SUPPLIED DATA.
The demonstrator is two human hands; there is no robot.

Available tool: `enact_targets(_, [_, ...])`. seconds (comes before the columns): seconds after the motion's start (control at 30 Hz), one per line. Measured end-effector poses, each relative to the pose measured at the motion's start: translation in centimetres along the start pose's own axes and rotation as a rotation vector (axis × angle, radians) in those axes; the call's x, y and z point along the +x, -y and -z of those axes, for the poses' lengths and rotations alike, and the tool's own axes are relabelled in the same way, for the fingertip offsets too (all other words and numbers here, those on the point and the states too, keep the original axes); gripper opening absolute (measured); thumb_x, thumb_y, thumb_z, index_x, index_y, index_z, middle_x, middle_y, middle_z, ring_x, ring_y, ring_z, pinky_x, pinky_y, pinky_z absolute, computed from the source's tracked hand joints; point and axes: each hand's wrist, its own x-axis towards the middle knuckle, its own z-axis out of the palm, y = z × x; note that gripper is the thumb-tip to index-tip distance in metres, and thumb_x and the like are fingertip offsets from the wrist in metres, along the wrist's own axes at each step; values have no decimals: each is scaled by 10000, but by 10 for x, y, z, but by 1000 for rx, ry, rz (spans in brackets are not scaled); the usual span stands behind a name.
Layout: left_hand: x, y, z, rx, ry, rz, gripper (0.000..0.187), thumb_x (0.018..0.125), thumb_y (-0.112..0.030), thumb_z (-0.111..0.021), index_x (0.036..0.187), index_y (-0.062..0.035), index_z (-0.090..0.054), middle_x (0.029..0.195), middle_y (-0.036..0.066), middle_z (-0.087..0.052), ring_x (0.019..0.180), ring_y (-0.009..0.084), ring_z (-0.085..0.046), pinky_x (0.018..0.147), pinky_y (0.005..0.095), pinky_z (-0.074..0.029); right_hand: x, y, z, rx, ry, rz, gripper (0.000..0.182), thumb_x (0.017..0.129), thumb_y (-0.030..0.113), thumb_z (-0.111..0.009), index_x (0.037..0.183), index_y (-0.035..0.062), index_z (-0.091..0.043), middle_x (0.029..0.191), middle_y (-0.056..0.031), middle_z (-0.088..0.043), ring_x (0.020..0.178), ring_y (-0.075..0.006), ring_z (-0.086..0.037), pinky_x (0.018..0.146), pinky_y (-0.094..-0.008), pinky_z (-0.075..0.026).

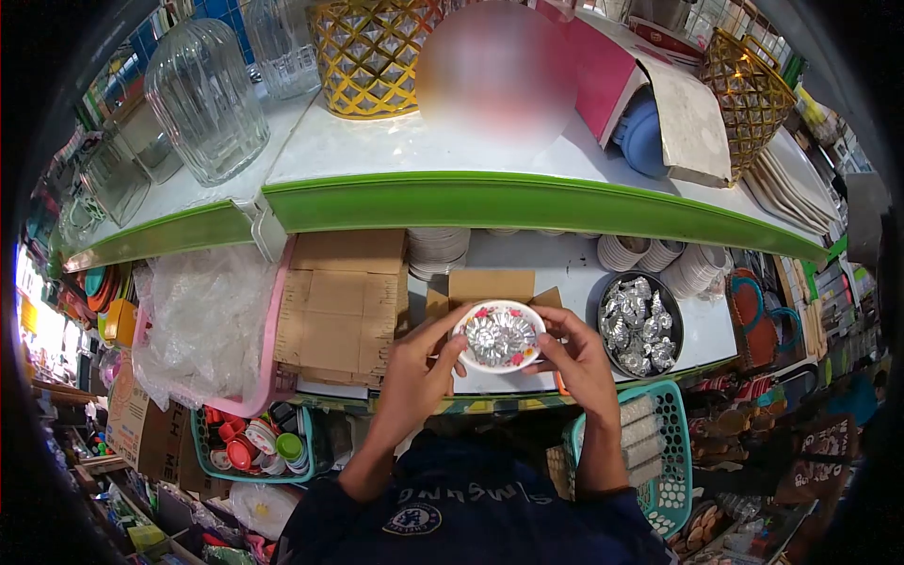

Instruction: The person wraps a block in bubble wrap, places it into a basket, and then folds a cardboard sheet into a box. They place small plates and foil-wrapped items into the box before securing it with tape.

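Note:
A small white bowl with a red and yellow flower pattern is held in front of my chest, its opening turned toward me. Shiny fluted silver foil shapes show inside it. My left hand grips the bowl's left side, thumb near the rim. On the opposite side, my right hand pinches the rim between thumb and fingers. Behind the bowl stands an open cardboard box, partly hidden. To the right, a dark round pan contains several crumpled silver foil pieces.
Overhead, a green-edged shelf carries glass jars and gold baskets. Flattened cardboard and a pink tub sit left. Teal baskets flank me below. Stacked white dishes line the lower shelf's back.

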Motion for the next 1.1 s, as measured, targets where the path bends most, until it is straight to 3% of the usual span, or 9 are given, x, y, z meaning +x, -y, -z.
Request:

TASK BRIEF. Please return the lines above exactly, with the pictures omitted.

TASK OUTPUT.
The demonstrator is two human hands; there is no robot.

Available tool: `enact_targets(_, [_, ...])`. seconds (comes before the columns): seconds after the motion's start (control at 30 Hz), one per line. Measured end-effector poses, each relative to the pose measured at the motion's start: translation in centimetres along the start pose's own axes and rotation as a rotation vector (axis × angle, radians) in those axes; the call's x, y and z point along the +x, -y and -z of those axes, for the poses' lengths and rotations alike, and the tool's own axes are relabelled in the same way, for the fingertip offsets too (all other words and numbers here, those on the point and the states too, keep the original axes); gripper opening absolute (measured); thumb_x, thumb_y, thumb_z, index_x, index_y, index_z, middle_x, middle_y, middle_z, ring_x, ring_y, ring_z, pinky_x, pinky_y, pinky_z absolute, computed from the source's tracked hand joints; point and axes: each hand's wrist, its own x-axis towards the middle knuckle, its own z-axis out of the palm, y = z × x; note that gripper is the thumb-tip to index-tip distance in metres, and thumb_x and the like are fingertip offsets from the wrist in metres, along the wrist's own axes at each step; values have no decimals: each is scaled by 10000, but by 10 for x, y, z, but by 1000 for rx, ry, rz (spans in brackets are not scaled); the usual span stands behind a name.
Layout: left_hand: x, y, z, rx, ry, rz, gripper (0.000..0.187), thumb_x (0.018..0.125), thumb_y (-0.112..0.030), thumb_z (-0.111..0.021), index_x (0.036..0.187), index_y (-0.062..0.035), index_z (-0.090..0.054), middle_x (0.029..0.195), middle_y (-0.036..0.066), middle_z (-0.087..0.052), ring_x (0.019..0.180), ring_y (-0.009..0.084), ring_z (-0.085..0.046), pinky_x (0.018..0.147), pinky_y (0.005..0.095), pinky_z (-0.074..0.029); right_hand: x, y, z, rx, ry, rz, gripper (0.000..0.182), thumb_x (0.017..0.129), thumb_y (-0.030..0.113), thumb_z (-0.111..0.009), index_x (0.037..0.183), index_y (-0.035..0.062), index_z (-0.091..0.043), middle_x (0.029..0.191), middle_y (-0.056..0.031), middle_z (-0.088..0.043), ring_x (0.020..0.178), ring_y (-0.075..0.006), ring_z (-0.086..0.037), pinky_x (0.018..0.146), pinky_y (-0.094..-0.008), pinky_z (-0.075..0.026).


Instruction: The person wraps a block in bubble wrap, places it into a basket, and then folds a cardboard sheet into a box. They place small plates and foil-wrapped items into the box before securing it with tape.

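Note:
A small white bowl with a red and yellow flower pattern is held in front of my chest, its opening turned toward me. Shiny fluted silver foil shapes show inside it. My left hand grips the bowl's left side, thumb near the rim. On the opposite side, my right hand pinches the rim between thumb and fingers. Behind the bowl stands an open cardboard box, partly hidden. To the right, a dark round pan contains several crumpled silver foil pieces.
Overhead, a green-edged shelf carries glass jars and gold baskets. Flattened cardboard and a pink tub sit left. Teal baskets flank me below. Stacked white dishes line the lower shelf's back.
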
Motion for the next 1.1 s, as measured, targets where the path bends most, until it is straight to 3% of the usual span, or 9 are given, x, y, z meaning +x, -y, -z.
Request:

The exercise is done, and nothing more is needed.